2) Received the treatment of Chinese patent medicines with anti-tumor indications
specified in the National Medical Products Administration(NMPA) approved drug
instructions (including compound cantharidin capsules, Kangai injection, Kanglaite
capsule/injection, Aidi injection, brucea javanica oil injection/capsule, Xiaoaiping
tablet/injection, Huachansu capsule, etc.) within 2 weeks before the study treatment;
3) Previously received immunomodulator therapy, including therapeutic vaccines,
cytokine therapy, or Anti-programmed death receptor 1(anti-PD-1), Programmed death
ligand-1(PD-L1), Cytotoxic T lymphocyte-associated protein 4(CTLA-4), High purity
recombinant protein（4-1BB）, T cell activation markers（OX-40） and other related
immunotherapy drugs; 4) Previous use of anti-angiogenic drugs such as bevacizumab,
anlotinib, apatinib, lenvatinib, sorafenib, sunitinib, regorafenib, fruquintinib,
etc.(applicable to the stage 2; stage 1: not include bevacizumab; 5) Received hormone
therapy for endometrial cancer within 1 week prior to the first dose of trial drug
(for endometrioid cancer only) 6) Pleural effusion, pericardial effusion, or ascites
that uncontrolled and still requires repeated drainage (as determined by the
investigator); 7) Imaging (CT or MRI) showed that the tumor had invaded the important
blood vessels or was judged by the researchers to be most likely to invade the
important blood vessels and cause fatal massive hemorrhage during the follow-up study.

8) Subjects with known central nervous system metastasis and / or cancerous
meningitis; unless asymptomatic or treated and stable, no imaging evidence of new
brain metastasis or enlarged brain metastasis was found at least 4 weeks after brain
metastasis treatment, and steroid or anticonvulsant therapy was stopped for at least
14 days before the start of the study.

- (3) Research treatment related: 1) Have a history of live attenuated vaccine
administration within 28 days before the start of study treatment or planned live
attenuated vaccine administration during the study period; 2) Have a history of severe
allergy to Anlotinib Hydrochloride capsule or known components of TQB2858 injection;
3) An active autoimmune disease requiring systemic treatment (such as palliative
drugs, corticosteroids, or immunosuppressants) occurred within 2 years before the
start of study therapy.
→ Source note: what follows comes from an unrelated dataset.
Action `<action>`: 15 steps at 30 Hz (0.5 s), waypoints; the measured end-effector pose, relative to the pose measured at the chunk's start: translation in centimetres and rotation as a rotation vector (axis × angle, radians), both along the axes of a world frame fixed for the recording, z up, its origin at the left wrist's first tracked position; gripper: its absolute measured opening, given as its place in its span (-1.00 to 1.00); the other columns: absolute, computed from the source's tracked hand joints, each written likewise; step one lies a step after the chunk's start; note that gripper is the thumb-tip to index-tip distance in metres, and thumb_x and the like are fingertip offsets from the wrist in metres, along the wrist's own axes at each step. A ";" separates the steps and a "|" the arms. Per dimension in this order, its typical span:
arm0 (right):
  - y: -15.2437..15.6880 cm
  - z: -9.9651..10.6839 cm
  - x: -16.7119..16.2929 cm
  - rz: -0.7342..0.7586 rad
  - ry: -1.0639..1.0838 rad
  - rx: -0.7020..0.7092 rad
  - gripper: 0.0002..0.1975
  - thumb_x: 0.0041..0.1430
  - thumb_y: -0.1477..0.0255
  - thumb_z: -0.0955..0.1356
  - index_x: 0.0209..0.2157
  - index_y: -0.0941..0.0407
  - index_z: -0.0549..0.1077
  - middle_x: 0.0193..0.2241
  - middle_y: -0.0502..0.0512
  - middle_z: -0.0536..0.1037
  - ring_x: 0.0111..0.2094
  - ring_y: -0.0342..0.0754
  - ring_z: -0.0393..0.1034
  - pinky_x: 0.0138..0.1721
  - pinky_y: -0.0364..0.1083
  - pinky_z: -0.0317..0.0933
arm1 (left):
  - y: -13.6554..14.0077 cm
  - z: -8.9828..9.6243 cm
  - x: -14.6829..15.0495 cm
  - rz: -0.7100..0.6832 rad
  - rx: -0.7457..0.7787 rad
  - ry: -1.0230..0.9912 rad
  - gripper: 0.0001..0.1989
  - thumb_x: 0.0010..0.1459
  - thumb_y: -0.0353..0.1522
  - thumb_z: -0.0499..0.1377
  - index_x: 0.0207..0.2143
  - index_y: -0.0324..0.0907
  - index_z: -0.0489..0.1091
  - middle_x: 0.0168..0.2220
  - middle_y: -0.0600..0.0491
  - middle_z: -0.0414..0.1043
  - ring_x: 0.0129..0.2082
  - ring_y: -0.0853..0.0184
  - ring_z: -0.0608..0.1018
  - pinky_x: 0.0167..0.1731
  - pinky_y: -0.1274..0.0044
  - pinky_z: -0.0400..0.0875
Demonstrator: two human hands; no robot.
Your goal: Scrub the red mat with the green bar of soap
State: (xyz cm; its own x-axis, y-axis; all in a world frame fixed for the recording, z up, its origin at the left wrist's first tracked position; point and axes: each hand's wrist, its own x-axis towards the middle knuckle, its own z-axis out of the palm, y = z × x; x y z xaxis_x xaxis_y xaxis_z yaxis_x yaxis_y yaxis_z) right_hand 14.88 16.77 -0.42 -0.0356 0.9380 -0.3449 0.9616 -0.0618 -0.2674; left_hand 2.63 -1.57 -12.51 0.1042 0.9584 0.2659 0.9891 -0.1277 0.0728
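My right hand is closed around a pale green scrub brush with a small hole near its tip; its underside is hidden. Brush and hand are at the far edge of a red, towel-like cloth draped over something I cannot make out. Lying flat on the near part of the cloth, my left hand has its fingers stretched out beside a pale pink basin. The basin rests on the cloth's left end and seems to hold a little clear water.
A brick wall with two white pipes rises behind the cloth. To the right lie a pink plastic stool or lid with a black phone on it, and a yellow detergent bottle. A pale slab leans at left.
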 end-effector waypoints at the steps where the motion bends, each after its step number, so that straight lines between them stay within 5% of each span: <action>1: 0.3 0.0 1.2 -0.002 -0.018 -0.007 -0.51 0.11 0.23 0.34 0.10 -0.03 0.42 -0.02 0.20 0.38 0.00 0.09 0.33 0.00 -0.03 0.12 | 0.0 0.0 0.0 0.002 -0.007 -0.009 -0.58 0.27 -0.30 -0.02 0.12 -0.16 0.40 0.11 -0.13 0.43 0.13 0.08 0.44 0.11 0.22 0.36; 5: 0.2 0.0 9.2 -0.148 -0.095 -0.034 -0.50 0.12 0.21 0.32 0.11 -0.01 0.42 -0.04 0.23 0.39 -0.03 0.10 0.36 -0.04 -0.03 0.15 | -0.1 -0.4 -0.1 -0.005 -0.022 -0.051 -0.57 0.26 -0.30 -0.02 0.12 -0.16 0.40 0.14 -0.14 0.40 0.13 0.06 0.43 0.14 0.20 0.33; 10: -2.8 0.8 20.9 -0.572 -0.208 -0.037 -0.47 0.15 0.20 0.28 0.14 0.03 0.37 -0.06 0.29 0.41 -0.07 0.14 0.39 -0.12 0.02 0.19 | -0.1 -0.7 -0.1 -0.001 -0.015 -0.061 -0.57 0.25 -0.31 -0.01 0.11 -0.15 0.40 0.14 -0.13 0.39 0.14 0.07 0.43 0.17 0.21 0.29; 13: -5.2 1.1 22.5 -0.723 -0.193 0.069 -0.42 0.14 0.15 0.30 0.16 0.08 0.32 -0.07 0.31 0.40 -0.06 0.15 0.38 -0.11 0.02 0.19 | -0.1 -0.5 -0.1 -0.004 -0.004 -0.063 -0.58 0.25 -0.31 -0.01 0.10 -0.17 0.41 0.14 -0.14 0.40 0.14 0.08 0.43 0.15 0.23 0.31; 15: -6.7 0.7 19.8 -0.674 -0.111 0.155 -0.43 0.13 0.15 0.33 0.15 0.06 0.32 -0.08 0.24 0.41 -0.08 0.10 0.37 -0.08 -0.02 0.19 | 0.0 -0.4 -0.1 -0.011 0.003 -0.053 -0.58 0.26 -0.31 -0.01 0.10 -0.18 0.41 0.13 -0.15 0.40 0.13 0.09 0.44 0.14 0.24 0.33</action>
Alternative therapies (such as thyroxine, insulin, or physical
corticosteroids for adrenal or pituitary dysfunction, etc.) are not considered
systemic treament; 4) Diagnosed as immunodeficient or receiving systemic
glucocorticoid therapy or any other form of immunosuppressive therapy (dose >10mg/ d
of prednisone or other equivalent hormone) and continued use within 2 weeks of initial
administration;

- (4) Participated in clinical trials of other antitumor drugs within 4 weeks before
initial administration or no exceeding drug' 5 half-lives.

- (5)According to the researcher's judgment, subjects who have concomitant diseases that
seriously endanger the safety of the subjects or affect the completion of the study,
or who are considered unsuitable for inclusion for other reasons.